Pierre Garcon (at Carolina): Can someone explain why Pierre Garcon is being started in nearly 30% of leagues? He's seeing the same number of targets as rookie teammate Jamison Crowder (actually, he's seen fewer since Week 3), and he's ranked higher than 30th in weekly wide receiver scoring (PPR leagues) just twice all season long. Against Carolina and Josh Norman? Nope. No way.

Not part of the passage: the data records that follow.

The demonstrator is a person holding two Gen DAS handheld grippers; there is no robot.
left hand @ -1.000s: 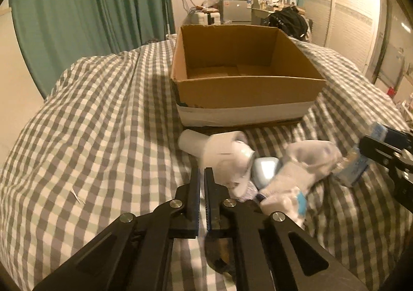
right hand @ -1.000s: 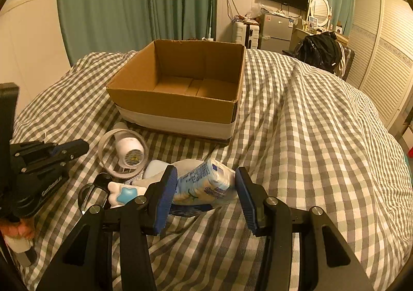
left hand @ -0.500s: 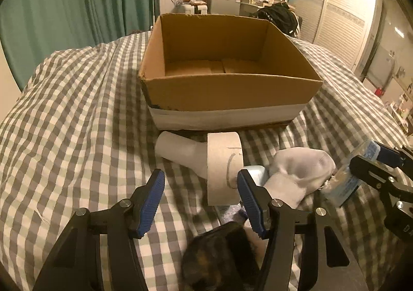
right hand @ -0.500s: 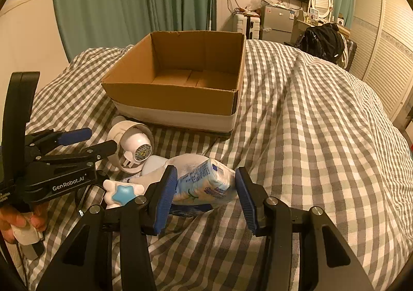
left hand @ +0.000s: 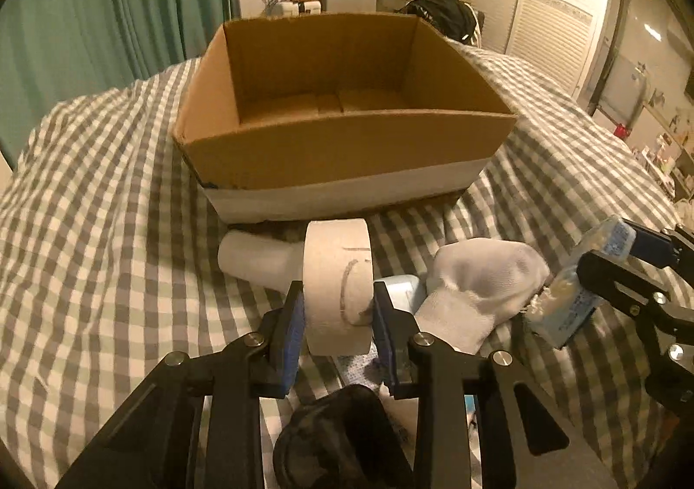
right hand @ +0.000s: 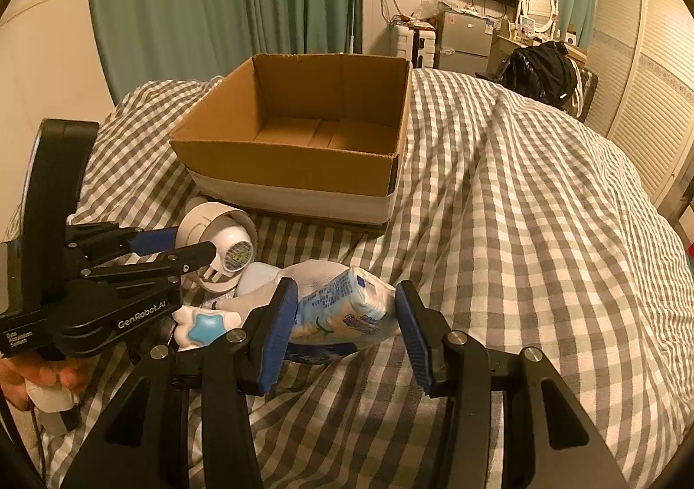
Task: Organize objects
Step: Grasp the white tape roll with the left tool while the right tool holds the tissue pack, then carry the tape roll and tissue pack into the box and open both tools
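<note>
An open, empty cardboard box [left hand: 347, 150] [right hand: 303, 168] stands on the checked bed. In front of it lies a pile of small objects. My left gripper [left hand: 338, 319] [right hand: 191, 248] is shut on a white tape roll [left hand: 338, 285] [right hand: 217, 228] that stands on edge. A white sock [left hand: 481, 289] lies just right of the roll. My right gripper [right hand: 347, 315] [left hand: 607, 267] is open around a blue and white tissue pack [right hand: 342, 309] [left hand: 581, 289], its pads close to both sides of the pack.
A white and blue star-shaped toy [right hand: 204, 326] and a pale blue object [left hand: 403, 289] lie in the pile. A dark object [left hand: 342, 437] sits under my left gripper. A white tube [left hand: 256, 259] lies behind the roll. The checked bedcover [right hand: 542, 250] spreads right of the box.
My left gripper opened, moved in toward the box and closed on the tape roll. My right gripper stayed open around the tissue pack.
</note>
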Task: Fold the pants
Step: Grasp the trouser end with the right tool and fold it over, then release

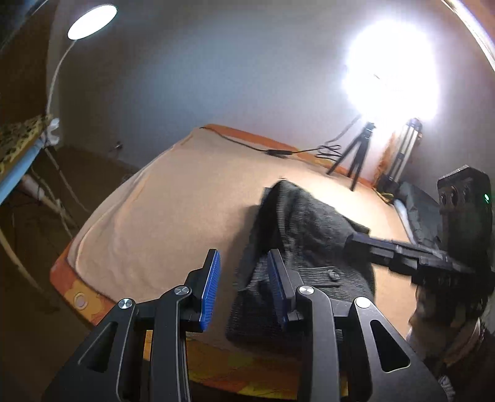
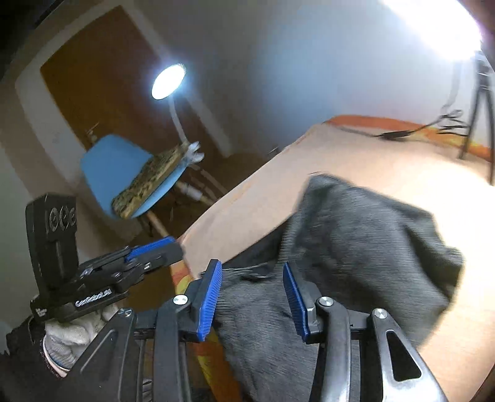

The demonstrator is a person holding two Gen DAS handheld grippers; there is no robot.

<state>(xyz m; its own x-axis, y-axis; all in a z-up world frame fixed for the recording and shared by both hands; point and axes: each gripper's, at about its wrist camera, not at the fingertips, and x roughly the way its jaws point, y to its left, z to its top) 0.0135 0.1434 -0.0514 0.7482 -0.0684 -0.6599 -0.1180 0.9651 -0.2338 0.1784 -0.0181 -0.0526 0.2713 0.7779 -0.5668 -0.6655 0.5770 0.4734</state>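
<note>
The dark charcoal-grey knit pants [image 1: 304, 230] [image 2: 365, 241] lie bunched on a pale peach cloth-covered bed [image 1: 173, 210] [image 2: 402, 167], near its front edge. The fabric is fuzzy and ribbed, heaped into a rumpled mound with one fold raised toward the far side. A ribbed band with a small round button [image 1: 332, 274] sits at the near end, lying flatter than the rest.

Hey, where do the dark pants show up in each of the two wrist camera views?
Left wrist view: the pants lie right of center on the bed, just beyond the open left gripper.
Right wrist view: the pants fill the lower center and right, ahead of the open right gripper.
Shared landmark: the round lamp.
</note>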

Kamar Aiken (vs. St. Louis): Aiken has very intriguing rest-of-season value, as he'll more than likely get close to averaging nine or so targets per game from here on out. That's really why you want him, and why you'd want to use him. But he faces St. Louis this week, a team that not only stops opposing wide receivers better than almost any other team in football but also that has faced the seventh lowest pass-to-run ratio in the league. In other words, Aiken's biggest asset -- volume -- might be limited.

Other wide receivers to sit: Anquan Boldin (at Seattle), Mike Wallace (vs. Green Bay)

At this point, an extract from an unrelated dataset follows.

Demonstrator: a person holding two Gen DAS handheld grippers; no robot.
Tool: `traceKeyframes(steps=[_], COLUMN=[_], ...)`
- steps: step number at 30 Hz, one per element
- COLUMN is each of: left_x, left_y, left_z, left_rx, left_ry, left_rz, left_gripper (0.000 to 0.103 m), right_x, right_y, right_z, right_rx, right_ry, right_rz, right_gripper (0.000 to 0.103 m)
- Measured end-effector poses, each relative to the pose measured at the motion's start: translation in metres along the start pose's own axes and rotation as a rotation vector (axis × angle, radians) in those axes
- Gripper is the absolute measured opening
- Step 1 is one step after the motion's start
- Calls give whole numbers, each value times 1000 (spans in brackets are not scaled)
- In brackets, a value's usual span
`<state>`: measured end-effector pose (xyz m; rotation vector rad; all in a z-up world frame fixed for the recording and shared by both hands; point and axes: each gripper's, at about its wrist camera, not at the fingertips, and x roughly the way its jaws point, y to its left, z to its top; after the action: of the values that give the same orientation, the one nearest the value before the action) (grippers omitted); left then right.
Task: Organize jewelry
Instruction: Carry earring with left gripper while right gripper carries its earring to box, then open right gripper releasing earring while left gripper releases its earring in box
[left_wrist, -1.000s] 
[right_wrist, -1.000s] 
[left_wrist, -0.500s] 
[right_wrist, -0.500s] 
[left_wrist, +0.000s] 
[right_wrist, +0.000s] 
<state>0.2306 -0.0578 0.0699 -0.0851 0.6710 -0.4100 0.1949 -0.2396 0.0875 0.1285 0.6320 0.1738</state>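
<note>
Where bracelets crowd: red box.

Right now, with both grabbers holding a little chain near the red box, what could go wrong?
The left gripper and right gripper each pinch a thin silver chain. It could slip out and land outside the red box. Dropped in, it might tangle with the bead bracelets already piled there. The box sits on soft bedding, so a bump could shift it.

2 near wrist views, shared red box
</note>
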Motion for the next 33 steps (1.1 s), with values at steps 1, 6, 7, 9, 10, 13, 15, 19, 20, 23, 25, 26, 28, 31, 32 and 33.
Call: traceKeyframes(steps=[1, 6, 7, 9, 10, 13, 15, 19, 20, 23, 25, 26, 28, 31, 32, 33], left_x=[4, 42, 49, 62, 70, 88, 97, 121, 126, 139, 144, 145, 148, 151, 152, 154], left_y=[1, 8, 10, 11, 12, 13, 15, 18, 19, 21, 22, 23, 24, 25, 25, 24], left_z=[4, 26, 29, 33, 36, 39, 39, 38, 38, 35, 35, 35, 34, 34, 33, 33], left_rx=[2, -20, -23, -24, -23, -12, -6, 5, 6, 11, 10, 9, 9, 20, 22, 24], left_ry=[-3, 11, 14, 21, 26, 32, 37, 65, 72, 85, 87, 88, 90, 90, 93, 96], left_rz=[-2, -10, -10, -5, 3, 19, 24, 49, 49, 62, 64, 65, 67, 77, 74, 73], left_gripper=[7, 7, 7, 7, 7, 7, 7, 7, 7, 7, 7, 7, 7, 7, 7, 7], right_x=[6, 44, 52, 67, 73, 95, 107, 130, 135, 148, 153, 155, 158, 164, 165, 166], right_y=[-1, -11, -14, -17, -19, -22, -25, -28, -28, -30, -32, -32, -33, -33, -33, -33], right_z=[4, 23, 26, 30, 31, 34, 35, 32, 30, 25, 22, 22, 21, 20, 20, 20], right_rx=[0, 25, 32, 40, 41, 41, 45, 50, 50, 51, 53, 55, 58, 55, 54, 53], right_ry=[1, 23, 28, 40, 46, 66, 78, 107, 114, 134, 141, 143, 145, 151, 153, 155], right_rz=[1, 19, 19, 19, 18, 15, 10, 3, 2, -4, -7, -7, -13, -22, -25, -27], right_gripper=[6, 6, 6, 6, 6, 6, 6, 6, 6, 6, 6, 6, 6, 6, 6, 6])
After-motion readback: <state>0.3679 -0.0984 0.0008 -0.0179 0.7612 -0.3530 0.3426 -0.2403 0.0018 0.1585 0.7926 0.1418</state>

Start These Wide Receivers Instead

Steve Johnson (vs. Kansas City): Volume should be Stevie Johnson's friend moving forward, too, but unlike Aiken, Johnson gets a nice matchup against the Chiefs. Kansas City's surrendering the second most points to opposing wide receivers, and they've seen the eighth highest pass-to-run ratio in football this season. With the Chargers as home underdogs, that should bring a negative game script, which means lots of volume to the Chargers passing attack. A combination of a poorer secondary and volume in the passing game equals fantasy success for a wide receiver, doesn't it?

Danny Amendola (vs. Buffalo): Amendola ended up playing about 70% of New England's snaps in Week 10, and he saw 11 targets thanks to an injury to Julian Edelman. It's logical to assume he'll continue to see love in the passing game, as Edelman left behind over 10 targets per game. If you're in a PPR league, Amendola is going to be a strong start from here on out, as he'll be seeing what's projected to be eight or nine targets per contest with Tom Brady, the league's best quarterback, throwing him the ball.

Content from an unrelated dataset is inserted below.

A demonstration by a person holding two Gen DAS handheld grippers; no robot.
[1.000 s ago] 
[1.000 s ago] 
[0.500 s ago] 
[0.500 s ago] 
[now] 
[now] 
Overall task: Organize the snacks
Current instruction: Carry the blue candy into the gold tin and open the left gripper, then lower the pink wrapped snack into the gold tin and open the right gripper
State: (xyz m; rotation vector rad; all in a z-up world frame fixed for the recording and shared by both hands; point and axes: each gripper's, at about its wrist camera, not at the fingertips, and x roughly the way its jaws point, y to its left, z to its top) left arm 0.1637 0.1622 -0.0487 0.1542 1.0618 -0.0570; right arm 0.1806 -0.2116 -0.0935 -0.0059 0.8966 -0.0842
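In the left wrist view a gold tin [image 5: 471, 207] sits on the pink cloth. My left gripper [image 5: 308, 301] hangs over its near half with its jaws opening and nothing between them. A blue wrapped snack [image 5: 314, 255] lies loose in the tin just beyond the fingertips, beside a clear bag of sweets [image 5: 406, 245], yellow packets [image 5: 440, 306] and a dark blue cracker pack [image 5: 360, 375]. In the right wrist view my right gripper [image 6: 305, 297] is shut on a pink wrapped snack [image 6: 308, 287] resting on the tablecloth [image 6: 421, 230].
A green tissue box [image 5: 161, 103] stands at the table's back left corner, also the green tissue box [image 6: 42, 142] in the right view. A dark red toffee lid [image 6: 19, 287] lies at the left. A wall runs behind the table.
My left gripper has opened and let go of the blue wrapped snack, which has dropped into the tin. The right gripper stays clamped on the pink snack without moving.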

Brian Quick (deep play, at Baltimore): I've got to cater to every type of fantasy league, and some of you out there -- in 14-, 16- or even 18-team leagues -- may be desperate for a wide receiver. Don't sleep on Quick, who played a season-high 50.8% of team snaps last week, seeing a team high seven targets. The Ravens have been the absolute worst team against wide receivers this season, and with Case Keenum under center, there should be far more risks being taken in St. Louis' offense. If Quick keeps seeing the field, he may not have a bad game.

Other wide receivers to start: Jordan Matthews (vs. Tampa Bay), Jaron Brown (pending injuries, deeper play, vs. Cincinnati)

Tight Ends to Sit

Martellus Bennett (vs. Denver): Update: Bennett is no longer a sit with the injuries to Chicago's weapons. Whether Bennett's lack of work in the offense is due to him wanting a new contract and the Bears not having it, I'm not sure. All I know is that he's ranked 15th or worse in tight end PPR scoring in four of his last five games, and Zach Miller has been the red zone threat for Chicago, scoring three times over the team's last two contests. Against Denver, you'd think the Bears attack the middle of the field as opposed to looking outside at their top-end corners. That makes Bennett intriguing, but in shallower leagues, his lack of involvement doesn't warrant a start.

Other tight ends to sit: Charles Clay (vs. New England), Julius Thomas (vs. Tennessee)

Start These Tight Ends Instead

Eric Ebron (vs. Oakland): By now, most fantasy owners know the story with tight ends against Oakland. Essentially every tight end who sees significant snaps in his offense has performed against the Raiders. And even when that starting tight end doesn't, it seems like the backup ones -- like Jesse James and Rhett Ellison -- score touchdowns instead. Ebron's seen five or more targets in each completed game this season (he left his contest against Seattle), and he should have a nice game against the team that's allowing the third most fantasy points to tight ends.

Jacob Tamme (vs. Indianapolis): Tamme now has three top-10 tight end performances over his last five games, and he can thank volume for that -- in each of those contests, he saw 10 or more targets, a number that's pretty absurd for a tight end. But since Week 5, Tamme hasn't dipped below the five target market, acting as Matt Ryan's number-two option thanks to an aged Roddy White and an injury to Leonard Hankerson. Though Hankerson may suit up this week, it's important to note that Indianapolis has allowed a top-15 tight end performance in PPR leagues in seven of nine contests this year.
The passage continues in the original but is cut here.